**Aim of the task:** From the entries underneath, give the number of lines holding the word "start", without any other words.

[Records from a data source]
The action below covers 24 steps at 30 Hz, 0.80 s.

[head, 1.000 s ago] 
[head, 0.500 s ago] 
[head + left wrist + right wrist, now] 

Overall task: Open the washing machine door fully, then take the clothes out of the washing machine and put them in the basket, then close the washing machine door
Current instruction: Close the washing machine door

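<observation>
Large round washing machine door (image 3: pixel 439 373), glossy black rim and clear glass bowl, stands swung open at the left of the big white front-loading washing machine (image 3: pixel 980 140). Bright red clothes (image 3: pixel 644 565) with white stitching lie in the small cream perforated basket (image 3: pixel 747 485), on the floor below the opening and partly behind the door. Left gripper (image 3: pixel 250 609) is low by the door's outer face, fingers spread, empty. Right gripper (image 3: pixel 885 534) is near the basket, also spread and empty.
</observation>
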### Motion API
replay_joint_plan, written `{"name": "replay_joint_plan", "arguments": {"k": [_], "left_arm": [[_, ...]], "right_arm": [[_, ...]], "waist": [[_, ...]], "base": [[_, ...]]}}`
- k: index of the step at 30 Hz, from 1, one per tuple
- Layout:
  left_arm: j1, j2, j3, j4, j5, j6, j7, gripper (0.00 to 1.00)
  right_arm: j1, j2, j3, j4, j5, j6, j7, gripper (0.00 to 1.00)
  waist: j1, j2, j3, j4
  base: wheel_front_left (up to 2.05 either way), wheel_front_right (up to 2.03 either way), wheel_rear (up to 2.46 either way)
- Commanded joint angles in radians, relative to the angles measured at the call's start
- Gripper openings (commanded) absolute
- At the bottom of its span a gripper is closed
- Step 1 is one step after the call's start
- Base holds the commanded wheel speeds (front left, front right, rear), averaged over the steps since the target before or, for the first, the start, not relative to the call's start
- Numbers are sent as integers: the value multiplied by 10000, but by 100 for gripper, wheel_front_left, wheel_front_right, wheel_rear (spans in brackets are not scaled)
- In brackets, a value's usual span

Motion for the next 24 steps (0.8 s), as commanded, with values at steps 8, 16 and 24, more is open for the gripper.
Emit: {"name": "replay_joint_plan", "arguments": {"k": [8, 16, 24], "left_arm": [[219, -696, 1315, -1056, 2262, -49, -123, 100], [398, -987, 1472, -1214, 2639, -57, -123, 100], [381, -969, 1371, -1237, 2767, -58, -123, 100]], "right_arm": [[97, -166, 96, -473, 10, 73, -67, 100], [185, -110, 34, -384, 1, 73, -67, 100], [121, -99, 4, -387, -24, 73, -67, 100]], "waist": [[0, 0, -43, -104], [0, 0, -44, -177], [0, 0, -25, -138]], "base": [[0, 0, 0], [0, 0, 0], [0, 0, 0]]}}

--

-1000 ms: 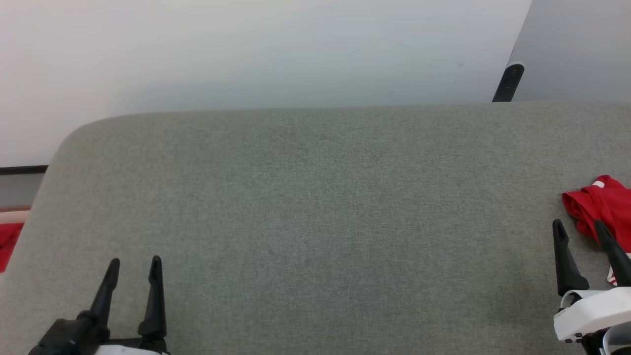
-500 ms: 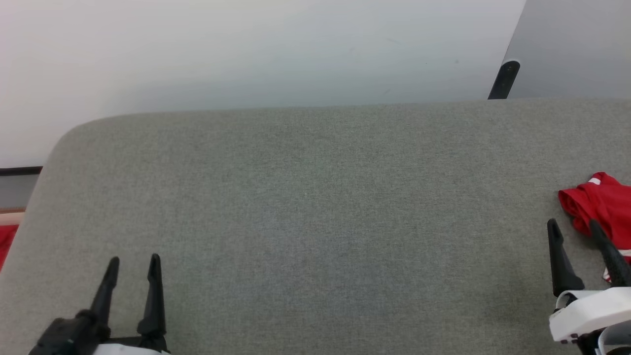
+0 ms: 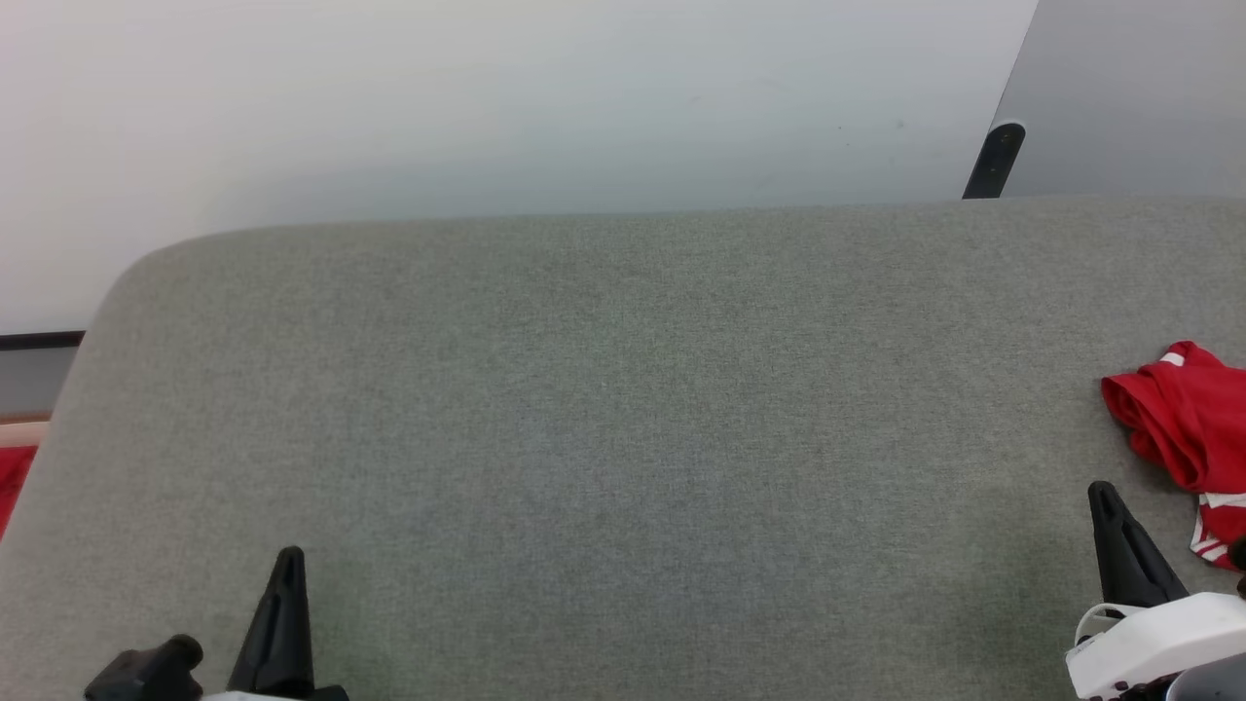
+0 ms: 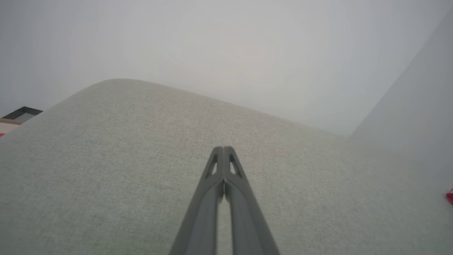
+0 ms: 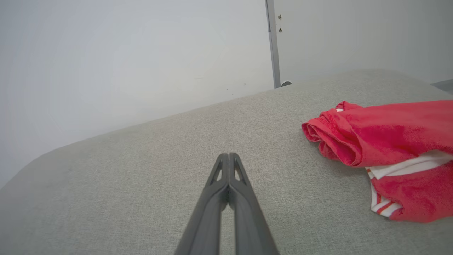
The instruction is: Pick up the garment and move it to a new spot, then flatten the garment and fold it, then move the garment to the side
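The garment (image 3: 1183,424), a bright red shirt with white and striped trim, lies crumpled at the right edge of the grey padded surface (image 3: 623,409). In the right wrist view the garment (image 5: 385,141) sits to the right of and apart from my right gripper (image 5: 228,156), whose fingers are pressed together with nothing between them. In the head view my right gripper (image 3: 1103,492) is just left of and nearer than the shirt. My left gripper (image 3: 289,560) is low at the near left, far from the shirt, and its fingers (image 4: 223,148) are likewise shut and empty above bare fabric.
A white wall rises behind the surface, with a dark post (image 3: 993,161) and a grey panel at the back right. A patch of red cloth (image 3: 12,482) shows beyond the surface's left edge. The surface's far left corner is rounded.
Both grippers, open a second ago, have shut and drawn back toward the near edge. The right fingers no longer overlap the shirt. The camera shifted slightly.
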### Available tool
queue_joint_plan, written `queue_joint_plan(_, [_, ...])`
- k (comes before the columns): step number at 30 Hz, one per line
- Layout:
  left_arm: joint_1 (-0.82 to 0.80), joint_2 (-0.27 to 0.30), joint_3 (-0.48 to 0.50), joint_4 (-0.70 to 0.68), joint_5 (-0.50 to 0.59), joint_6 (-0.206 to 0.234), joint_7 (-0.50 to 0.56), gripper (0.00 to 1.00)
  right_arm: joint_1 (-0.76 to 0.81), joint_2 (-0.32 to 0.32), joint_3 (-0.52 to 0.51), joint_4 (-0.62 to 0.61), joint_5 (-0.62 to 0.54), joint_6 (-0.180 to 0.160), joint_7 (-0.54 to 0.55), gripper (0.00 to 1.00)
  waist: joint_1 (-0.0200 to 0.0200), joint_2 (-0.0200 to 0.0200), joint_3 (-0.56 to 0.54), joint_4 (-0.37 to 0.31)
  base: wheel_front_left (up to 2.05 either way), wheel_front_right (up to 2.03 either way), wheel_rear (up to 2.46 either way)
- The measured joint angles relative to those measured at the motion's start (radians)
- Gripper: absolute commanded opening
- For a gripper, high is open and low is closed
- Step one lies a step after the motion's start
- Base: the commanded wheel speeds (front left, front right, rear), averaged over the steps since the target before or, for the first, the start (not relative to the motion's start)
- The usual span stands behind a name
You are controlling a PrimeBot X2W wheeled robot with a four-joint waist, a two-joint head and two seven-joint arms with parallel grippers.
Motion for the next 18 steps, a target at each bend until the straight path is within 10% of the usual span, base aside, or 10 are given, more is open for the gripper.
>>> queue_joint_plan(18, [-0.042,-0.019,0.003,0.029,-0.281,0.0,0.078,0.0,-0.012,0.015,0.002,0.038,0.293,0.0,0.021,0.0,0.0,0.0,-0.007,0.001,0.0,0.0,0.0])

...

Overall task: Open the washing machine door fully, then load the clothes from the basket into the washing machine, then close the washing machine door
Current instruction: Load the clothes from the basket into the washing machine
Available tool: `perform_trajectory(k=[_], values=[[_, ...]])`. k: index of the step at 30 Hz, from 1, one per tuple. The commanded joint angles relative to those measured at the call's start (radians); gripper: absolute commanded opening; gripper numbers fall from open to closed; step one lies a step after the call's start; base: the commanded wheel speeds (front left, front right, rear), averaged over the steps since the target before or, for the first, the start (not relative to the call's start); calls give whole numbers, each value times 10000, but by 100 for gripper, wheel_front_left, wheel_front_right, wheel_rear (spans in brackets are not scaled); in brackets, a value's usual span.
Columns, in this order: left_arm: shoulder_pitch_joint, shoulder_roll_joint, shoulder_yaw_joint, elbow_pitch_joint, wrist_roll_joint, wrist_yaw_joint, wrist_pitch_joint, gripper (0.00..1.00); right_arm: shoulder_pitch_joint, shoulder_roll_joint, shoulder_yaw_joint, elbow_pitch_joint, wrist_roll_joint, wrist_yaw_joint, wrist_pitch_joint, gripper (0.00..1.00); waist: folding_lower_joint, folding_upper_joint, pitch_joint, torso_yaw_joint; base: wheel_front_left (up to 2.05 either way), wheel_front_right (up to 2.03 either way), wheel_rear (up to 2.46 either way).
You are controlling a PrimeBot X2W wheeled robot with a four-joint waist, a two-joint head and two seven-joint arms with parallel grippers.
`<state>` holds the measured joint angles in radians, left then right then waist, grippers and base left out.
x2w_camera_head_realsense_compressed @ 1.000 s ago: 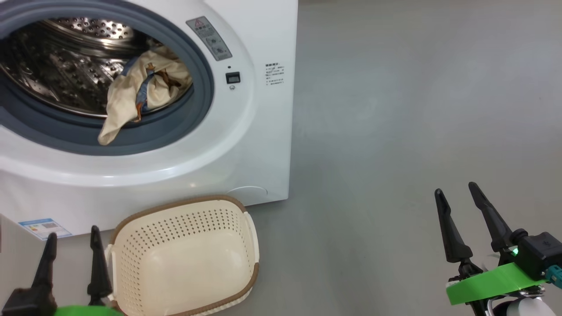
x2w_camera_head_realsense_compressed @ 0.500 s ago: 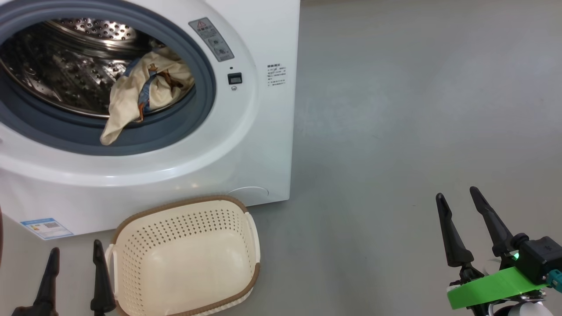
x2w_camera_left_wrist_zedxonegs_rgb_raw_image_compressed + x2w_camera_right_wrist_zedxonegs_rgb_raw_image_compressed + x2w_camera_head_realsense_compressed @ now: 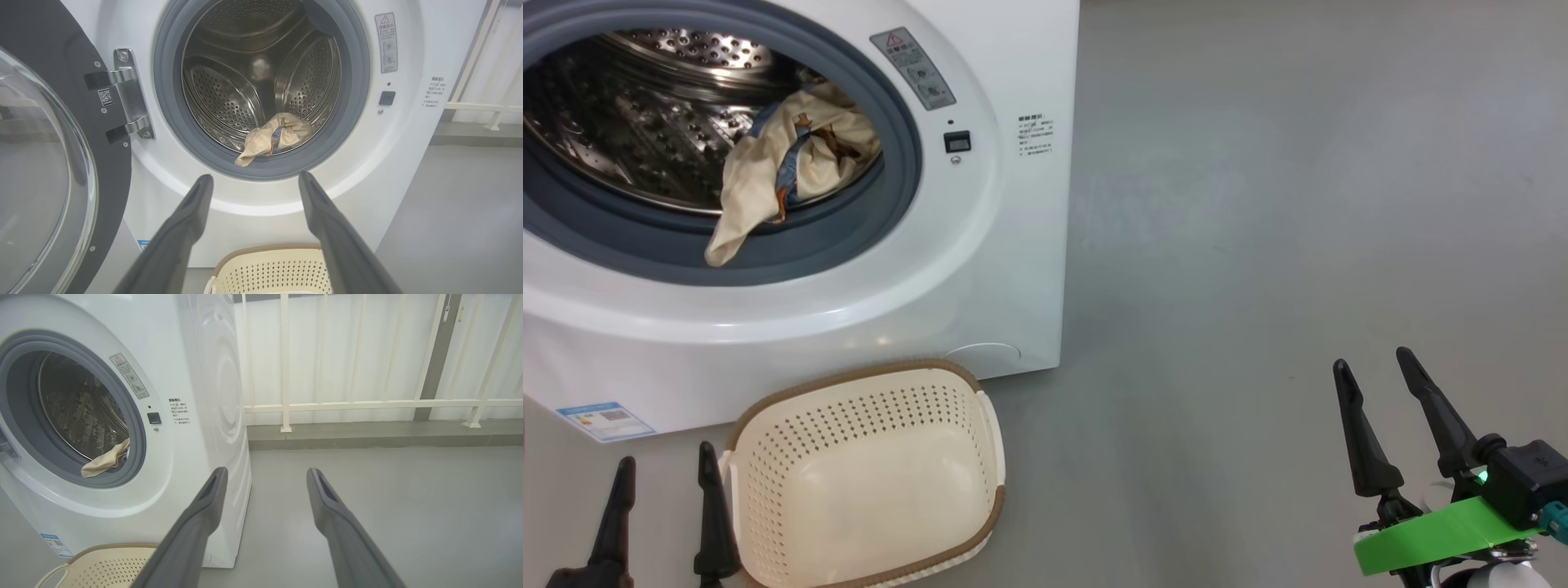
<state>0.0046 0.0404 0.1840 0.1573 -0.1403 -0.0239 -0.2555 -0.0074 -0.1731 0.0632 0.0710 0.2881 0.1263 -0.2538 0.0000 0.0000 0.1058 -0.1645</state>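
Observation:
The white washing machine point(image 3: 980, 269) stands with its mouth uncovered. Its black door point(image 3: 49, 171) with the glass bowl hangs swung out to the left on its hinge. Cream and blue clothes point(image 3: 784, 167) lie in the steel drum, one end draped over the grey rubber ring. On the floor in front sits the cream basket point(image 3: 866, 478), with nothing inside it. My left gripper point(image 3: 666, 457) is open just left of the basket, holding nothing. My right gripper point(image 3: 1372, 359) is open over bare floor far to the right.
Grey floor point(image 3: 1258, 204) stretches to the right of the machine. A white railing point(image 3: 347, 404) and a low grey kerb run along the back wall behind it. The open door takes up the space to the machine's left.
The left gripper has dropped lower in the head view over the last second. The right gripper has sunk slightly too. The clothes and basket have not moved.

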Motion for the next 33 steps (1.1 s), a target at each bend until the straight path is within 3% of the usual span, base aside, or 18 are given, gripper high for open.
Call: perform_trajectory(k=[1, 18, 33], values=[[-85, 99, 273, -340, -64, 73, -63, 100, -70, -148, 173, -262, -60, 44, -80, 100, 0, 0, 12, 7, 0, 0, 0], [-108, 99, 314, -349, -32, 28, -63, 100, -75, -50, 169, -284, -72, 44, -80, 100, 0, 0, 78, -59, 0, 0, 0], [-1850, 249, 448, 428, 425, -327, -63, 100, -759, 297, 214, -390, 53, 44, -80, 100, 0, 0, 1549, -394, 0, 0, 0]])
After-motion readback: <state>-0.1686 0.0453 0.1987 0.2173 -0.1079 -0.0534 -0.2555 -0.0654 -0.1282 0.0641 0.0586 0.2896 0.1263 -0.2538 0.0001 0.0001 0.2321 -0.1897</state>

**Result for this task:** 7